» WORK ITEM
Starting at the line that contains "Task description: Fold", write out each line through the end of the data below, exactly as it stands. Skip any pictures.

====

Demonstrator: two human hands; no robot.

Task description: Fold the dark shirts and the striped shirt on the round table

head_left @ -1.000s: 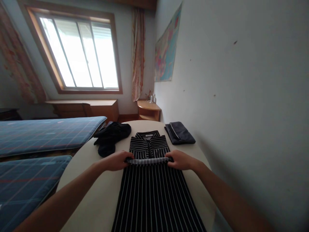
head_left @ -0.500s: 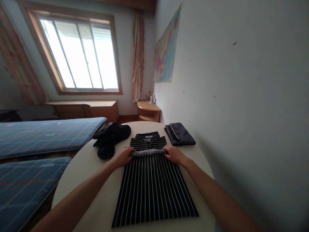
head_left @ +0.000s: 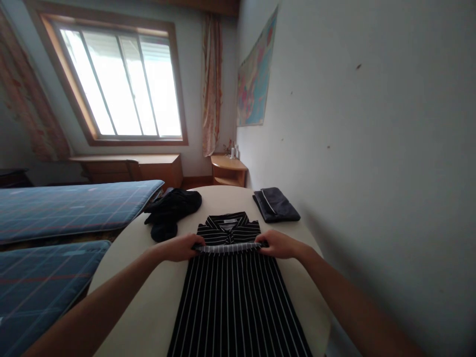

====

» SOLUTION TO THIS TASK
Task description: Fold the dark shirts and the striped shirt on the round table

head_left @ -1.000s: 
head_left @ -0.500s: 
head_left @ +0.000s: 

Output is finished, and nothing else is required.